EXERCISE OBJECTIVE |
When you reach the line containing "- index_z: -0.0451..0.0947" in the records below, start copying exactly, and stop once you have copied the line containing "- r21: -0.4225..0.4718".

TASK DATA |
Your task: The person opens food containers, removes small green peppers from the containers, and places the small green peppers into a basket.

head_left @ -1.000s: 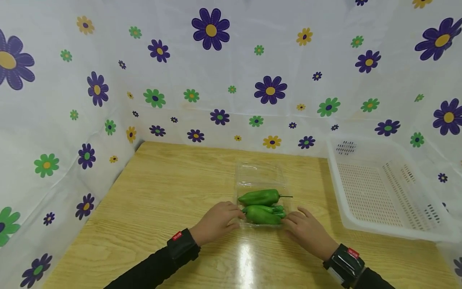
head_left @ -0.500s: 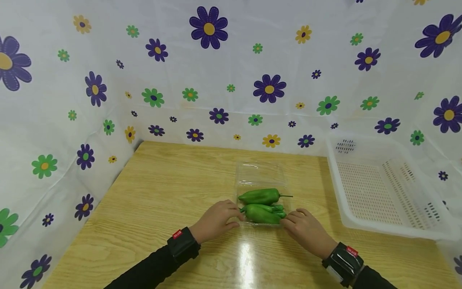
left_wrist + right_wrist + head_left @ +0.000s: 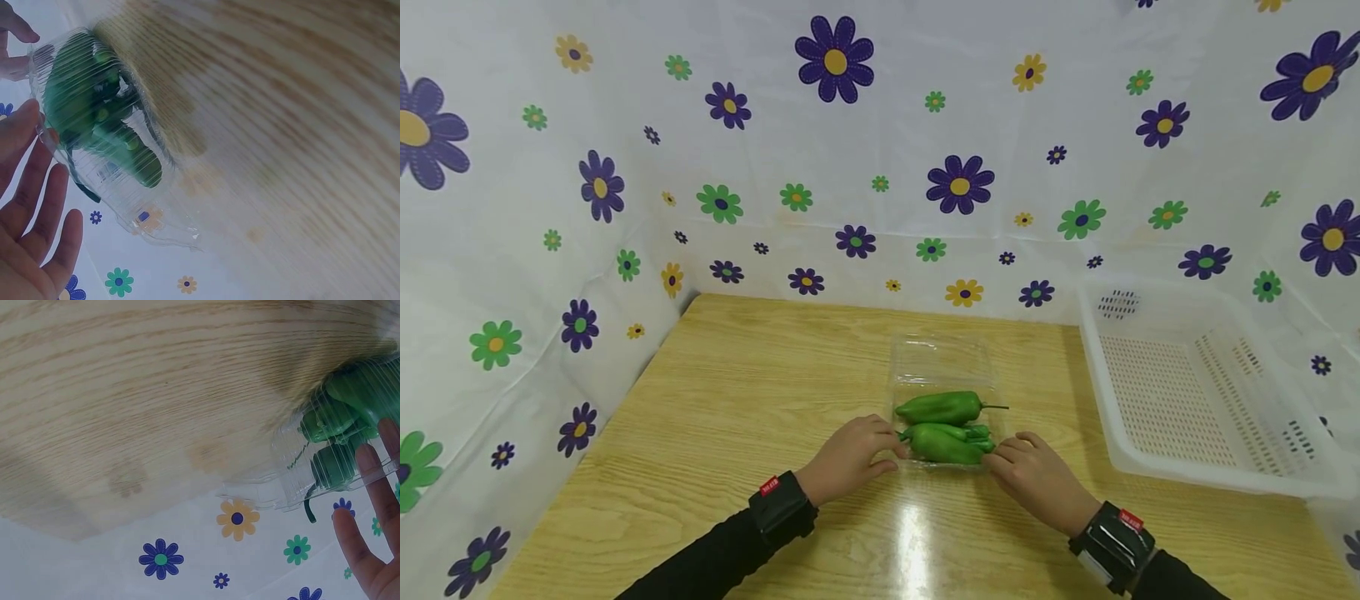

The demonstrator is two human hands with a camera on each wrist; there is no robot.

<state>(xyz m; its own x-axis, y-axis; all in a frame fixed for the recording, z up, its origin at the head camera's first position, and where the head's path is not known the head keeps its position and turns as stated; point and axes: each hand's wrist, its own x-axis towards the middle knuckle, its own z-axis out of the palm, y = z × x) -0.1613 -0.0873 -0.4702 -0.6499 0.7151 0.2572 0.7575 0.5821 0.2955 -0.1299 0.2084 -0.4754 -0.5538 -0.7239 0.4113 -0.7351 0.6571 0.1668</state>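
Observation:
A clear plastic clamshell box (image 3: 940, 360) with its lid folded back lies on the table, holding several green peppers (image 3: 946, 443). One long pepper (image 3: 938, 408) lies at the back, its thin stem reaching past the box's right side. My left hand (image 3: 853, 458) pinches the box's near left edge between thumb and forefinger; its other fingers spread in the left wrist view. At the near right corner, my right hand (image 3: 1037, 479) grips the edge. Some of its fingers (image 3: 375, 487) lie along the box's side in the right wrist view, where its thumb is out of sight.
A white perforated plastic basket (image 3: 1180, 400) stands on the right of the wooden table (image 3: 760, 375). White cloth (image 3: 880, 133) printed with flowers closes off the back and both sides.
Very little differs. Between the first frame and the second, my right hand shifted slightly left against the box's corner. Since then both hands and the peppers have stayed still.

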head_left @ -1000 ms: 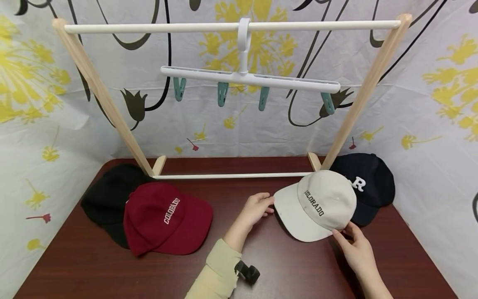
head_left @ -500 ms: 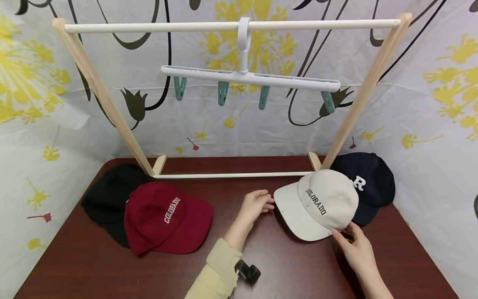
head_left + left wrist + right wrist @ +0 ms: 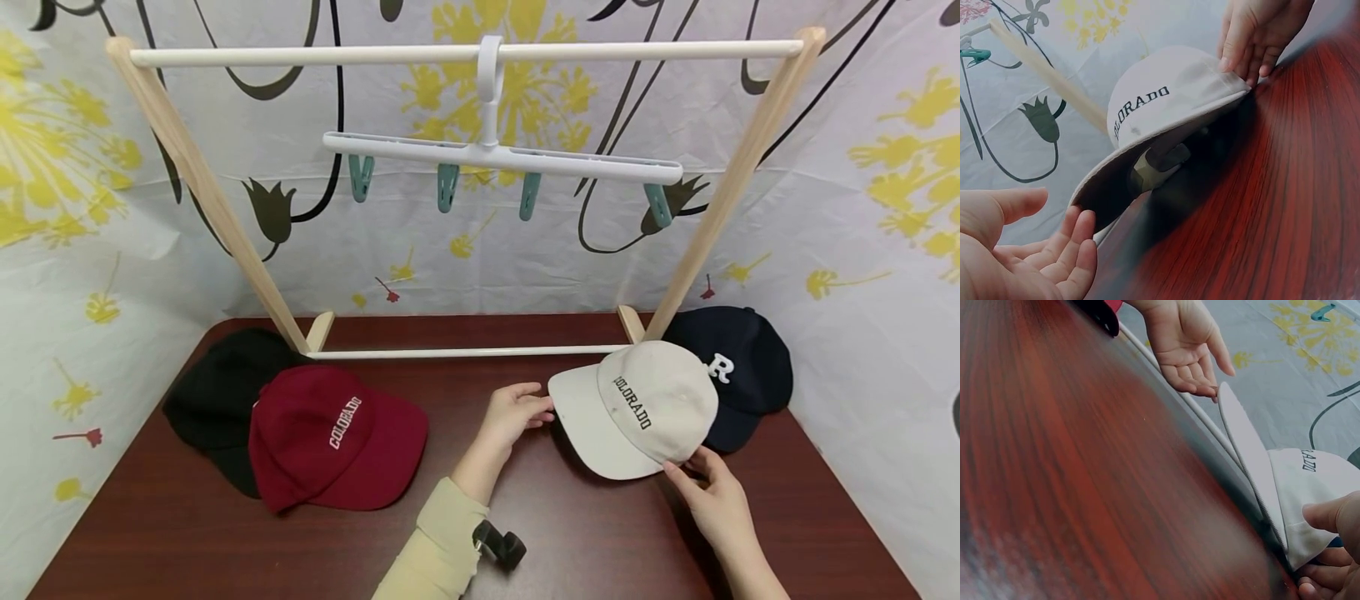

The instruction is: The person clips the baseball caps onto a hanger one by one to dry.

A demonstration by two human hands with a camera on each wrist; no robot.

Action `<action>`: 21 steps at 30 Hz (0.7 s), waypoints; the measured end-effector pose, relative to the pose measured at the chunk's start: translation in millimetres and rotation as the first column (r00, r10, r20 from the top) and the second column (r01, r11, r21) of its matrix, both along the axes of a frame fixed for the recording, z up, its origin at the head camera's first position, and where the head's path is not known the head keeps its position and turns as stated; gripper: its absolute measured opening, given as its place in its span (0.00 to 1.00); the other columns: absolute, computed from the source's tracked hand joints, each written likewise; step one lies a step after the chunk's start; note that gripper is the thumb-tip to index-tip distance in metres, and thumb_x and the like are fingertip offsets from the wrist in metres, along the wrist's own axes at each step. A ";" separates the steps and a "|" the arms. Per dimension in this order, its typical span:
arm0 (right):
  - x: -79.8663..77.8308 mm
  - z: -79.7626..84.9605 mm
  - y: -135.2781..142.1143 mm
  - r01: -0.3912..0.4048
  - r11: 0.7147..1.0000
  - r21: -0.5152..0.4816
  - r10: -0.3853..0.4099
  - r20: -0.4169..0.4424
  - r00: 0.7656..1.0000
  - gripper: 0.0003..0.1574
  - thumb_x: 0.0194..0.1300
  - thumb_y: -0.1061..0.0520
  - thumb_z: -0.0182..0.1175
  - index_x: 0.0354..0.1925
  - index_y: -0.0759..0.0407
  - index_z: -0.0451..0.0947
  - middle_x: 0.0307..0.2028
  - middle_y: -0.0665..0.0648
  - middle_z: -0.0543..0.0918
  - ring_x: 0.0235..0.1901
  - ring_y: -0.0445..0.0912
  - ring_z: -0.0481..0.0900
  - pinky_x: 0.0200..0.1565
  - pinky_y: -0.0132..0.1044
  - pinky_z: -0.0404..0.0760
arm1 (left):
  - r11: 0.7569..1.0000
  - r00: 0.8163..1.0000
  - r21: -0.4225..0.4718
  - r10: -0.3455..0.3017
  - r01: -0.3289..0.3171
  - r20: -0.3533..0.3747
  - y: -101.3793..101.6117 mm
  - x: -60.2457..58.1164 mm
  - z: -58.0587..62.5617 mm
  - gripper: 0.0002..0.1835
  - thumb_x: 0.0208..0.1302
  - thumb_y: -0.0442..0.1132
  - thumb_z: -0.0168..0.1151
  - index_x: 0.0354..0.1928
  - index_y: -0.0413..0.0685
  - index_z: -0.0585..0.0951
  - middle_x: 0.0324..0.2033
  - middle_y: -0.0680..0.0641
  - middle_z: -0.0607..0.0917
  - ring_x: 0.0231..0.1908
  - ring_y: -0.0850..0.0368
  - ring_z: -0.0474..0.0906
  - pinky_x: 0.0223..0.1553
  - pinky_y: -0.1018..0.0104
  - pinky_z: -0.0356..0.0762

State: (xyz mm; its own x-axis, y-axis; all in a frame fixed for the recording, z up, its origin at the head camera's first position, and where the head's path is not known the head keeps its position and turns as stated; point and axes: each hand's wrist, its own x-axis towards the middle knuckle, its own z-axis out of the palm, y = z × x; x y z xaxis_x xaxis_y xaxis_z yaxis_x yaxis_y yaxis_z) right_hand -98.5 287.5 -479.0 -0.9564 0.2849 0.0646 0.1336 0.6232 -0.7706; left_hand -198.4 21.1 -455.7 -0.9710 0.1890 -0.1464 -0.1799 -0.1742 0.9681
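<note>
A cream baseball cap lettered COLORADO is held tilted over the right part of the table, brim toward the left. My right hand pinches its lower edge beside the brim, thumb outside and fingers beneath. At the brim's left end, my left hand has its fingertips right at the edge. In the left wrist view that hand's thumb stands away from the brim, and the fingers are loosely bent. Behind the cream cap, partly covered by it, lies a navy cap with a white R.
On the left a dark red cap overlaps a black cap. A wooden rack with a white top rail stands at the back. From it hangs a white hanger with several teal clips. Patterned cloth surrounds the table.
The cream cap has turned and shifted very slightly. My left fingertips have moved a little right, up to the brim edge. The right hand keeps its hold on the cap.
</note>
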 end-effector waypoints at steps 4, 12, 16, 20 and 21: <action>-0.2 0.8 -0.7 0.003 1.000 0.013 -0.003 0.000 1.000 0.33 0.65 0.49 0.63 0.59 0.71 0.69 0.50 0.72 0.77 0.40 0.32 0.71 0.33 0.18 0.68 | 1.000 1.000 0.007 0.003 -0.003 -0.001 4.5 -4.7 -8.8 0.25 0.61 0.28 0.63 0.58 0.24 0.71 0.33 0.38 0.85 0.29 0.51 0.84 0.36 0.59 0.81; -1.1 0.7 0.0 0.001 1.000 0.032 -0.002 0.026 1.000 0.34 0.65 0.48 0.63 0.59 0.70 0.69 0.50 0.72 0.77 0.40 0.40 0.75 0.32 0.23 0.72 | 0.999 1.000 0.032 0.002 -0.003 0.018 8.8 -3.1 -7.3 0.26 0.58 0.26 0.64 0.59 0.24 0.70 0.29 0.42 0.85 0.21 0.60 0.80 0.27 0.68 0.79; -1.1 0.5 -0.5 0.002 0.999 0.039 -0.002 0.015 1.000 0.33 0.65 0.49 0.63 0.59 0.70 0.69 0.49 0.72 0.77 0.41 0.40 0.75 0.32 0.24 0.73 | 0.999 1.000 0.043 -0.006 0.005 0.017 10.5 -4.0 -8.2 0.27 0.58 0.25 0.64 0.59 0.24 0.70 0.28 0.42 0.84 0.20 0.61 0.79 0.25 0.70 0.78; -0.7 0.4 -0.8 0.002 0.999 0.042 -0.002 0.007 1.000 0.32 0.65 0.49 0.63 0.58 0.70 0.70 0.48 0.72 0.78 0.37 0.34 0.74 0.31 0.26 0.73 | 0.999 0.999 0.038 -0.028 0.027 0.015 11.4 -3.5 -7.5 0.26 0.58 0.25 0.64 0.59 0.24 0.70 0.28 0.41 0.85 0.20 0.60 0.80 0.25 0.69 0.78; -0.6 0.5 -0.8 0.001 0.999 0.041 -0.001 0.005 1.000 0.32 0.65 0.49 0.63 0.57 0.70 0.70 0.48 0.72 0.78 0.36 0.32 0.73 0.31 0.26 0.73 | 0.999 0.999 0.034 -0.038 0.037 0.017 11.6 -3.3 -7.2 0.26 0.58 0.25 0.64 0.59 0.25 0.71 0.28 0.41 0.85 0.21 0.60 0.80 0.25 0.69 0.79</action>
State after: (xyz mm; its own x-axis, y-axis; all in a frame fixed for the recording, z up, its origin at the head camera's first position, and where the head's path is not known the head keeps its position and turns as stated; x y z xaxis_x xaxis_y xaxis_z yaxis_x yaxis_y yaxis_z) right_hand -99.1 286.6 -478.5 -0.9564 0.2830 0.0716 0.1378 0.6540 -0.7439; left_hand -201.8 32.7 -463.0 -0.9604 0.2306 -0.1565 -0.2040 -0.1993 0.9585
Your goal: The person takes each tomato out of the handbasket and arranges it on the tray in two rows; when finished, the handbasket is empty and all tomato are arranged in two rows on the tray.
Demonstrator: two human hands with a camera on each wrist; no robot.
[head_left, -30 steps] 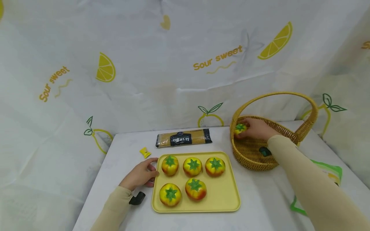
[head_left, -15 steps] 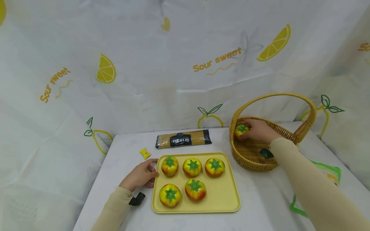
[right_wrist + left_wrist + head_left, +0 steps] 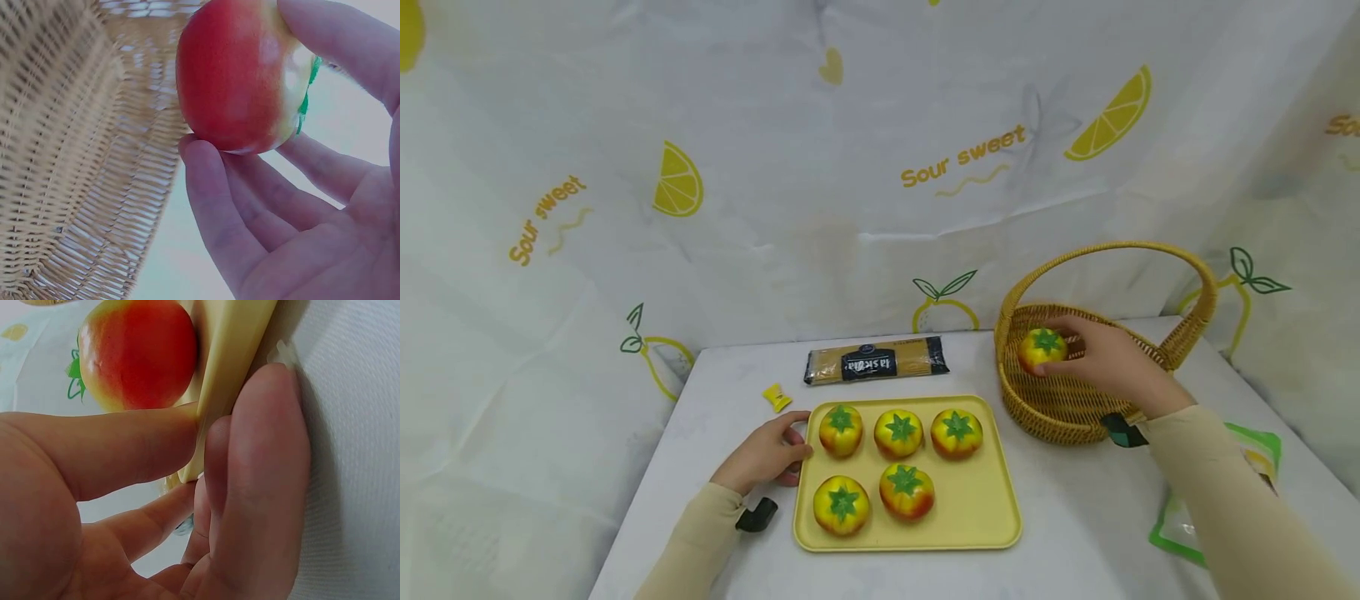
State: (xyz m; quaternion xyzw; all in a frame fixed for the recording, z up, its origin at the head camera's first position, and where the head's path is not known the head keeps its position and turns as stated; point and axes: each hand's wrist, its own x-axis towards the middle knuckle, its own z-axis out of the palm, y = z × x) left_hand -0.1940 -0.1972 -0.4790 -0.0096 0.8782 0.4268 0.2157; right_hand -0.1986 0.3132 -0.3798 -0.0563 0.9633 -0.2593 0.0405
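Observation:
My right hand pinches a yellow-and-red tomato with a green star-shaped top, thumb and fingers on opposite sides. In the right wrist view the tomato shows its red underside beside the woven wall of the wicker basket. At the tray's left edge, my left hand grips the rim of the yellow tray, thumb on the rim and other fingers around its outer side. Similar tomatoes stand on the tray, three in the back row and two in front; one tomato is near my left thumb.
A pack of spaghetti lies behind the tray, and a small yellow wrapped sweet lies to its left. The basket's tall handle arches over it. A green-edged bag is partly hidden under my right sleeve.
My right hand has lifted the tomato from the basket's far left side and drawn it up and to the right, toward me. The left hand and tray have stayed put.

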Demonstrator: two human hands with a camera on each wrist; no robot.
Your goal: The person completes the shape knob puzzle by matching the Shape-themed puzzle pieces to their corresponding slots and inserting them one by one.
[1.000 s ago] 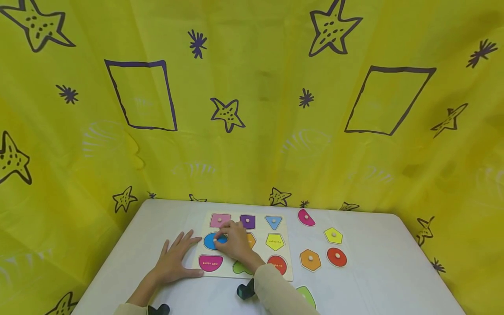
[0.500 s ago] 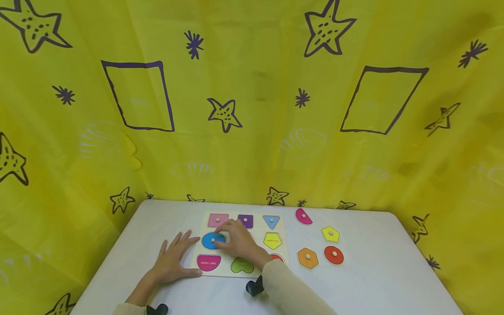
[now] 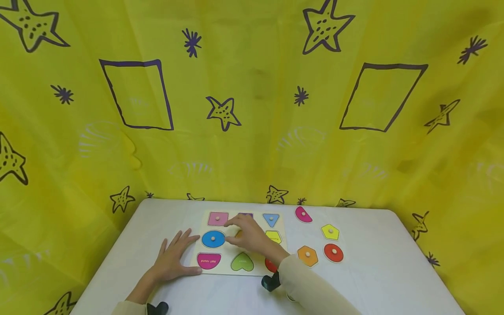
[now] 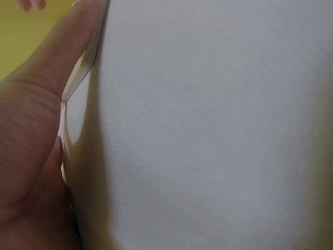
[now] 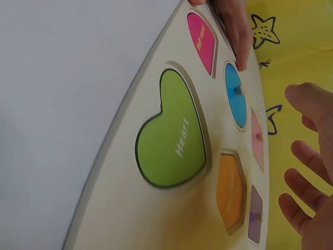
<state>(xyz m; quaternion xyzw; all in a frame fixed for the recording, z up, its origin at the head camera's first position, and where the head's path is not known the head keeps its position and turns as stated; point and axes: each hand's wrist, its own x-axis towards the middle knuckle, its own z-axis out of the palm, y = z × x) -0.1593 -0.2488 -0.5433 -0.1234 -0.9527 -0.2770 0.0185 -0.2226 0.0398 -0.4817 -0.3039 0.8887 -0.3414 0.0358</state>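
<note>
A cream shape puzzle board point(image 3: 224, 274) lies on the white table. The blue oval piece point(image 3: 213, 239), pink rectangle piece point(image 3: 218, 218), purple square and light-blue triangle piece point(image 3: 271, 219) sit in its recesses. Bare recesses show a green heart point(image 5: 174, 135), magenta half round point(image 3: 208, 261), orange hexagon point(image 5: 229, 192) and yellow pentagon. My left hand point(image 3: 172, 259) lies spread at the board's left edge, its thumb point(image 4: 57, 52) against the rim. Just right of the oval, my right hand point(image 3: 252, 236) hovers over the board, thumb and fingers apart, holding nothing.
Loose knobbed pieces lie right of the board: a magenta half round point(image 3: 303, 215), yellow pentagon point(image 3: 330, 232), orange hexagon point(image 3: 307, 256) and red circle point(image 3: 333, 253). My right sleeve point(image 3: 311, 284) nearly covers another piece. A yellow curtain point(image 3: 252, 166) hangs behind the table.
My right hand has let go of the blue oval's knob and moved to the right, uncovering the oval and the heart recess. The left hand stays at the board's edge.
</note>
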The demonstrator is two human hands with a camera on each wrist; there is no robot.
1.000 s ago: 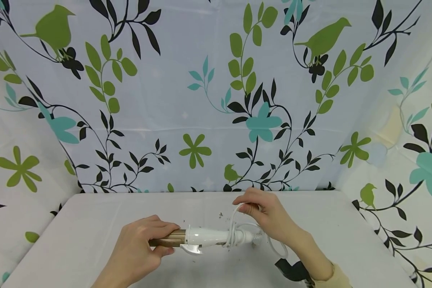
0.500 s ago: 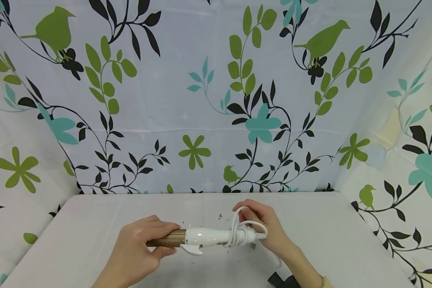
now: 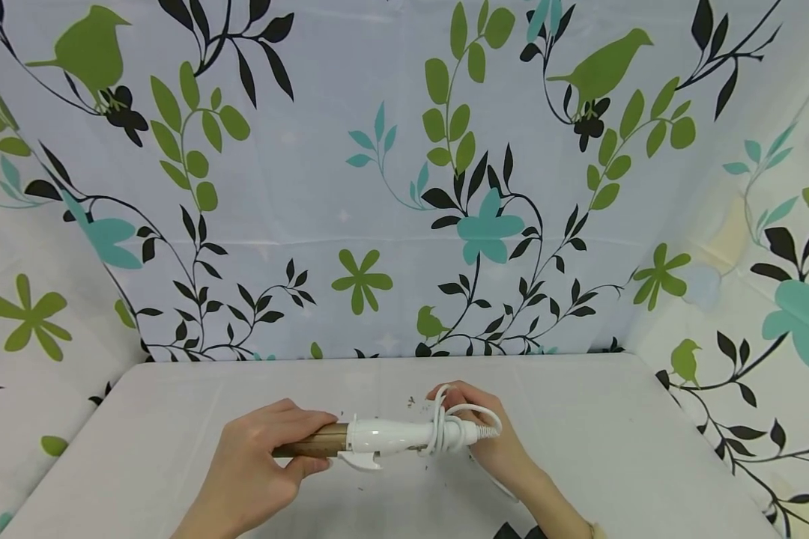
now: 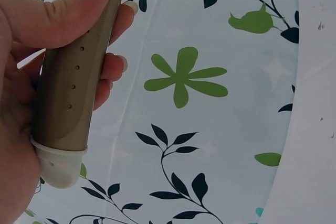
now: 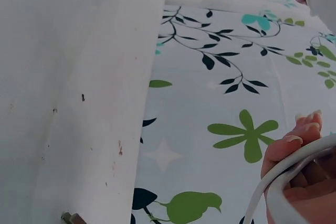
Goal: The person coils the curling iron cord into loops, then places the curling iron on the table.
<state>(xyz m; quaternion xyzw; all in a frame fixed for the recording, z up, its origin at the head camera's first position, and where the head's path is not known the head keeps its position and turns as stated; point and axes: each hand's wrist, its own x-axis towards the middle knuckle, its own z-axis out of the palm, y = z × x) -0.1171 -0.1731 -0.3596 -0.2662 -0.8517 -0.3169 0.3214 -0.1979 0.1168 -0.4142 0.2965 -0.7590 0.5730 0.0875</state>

TASK RESULT |
  - index_z: -0.0451..0.0947
  - middle_x: 0.0307..0.2028
  - middle_y: -0.0665..0.0648
  - middle_z: -0.0543..0.0918
  - ring_x: 0.0235..0.1901
  - ring_y: -0.0445..0.0912
  - ring_z: -0.0481..0.0900
  - pinky_x: 0.0200..0.1565
  - pinky_y: -0.0132..0.1044
  - pinky_z: -0.0404..0.0760
arm1 (left):
  - r11: 0.7569..1.0000
  - r00: 0.8163..1.0000
  - r21: -0.4225..0.4718

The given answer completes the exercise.